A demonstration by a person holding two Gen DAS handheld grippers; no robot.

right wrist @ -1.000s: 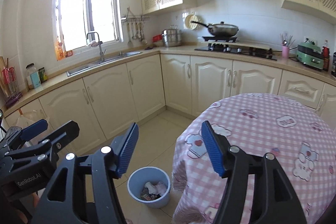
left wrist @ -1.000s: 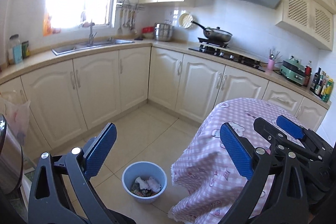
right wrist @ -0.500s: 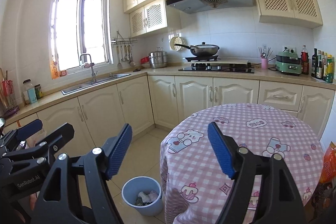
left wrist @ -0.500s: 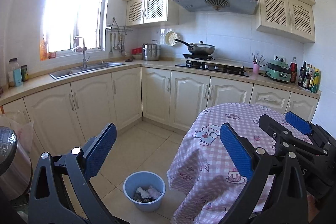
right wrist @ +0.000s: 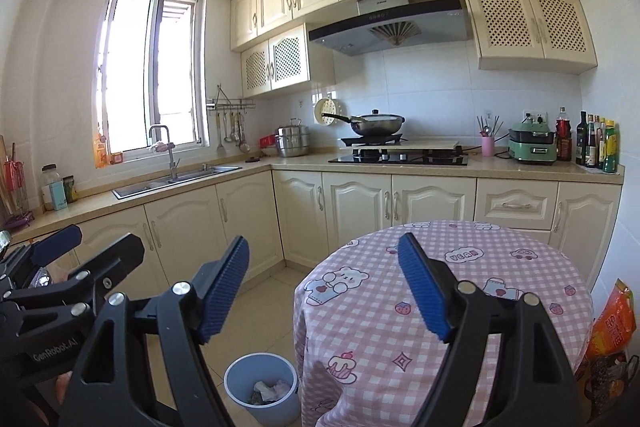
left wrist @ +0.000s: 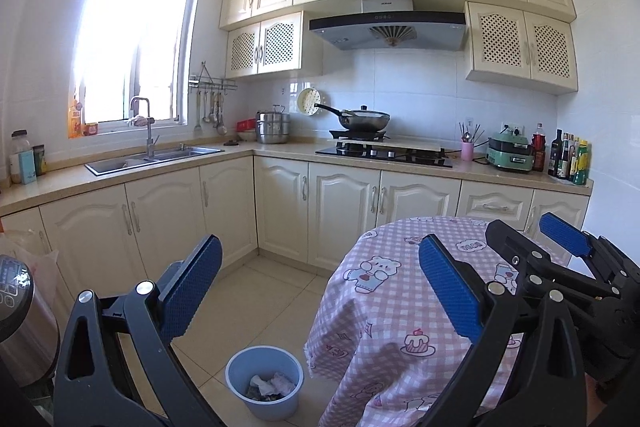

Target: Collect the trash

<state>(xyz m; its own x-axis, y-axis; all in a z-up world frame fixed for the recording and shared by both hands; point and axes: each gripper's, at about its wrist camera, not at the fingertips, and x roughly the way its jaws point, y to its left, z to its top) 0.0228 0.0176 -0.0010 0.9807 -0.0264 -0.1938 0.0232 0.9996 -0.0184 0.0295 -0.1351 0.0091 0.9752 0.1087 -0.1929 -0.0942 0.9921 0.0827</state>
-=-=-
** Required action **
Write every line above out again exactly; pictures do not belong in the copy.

** Exercise result **
A demonstration by a person holding two Gen DAS handheld grippers; no robot.

right wrist @ -1.000s: 
left wrist @ -1.000s: 
right wrist @ -0.500s: 
left wrist @ -0.500s: 
right wrist @ +0.000s: 
left wrist @ +0.000s: 

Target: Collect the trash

<state>(xyz m; its own x-axis, y-axis; all in a z-up world frame fixed for the recording and shared by both hands; point and axes: each gripper's, at about its wrist camera, not at the fingertips, and x roughly the way its jaws point, y to its left, z to its top) 0.0228 0.0176 -0.0010 0.9807 -0.0264 -0.1938 0.0232 0.9996 -0.0184 0.0295 -0.1351 0.0091 0.9752 0.1087 -0.1929 -0.0942 0.9921 0.0827</state>

This exercise requires nothing more.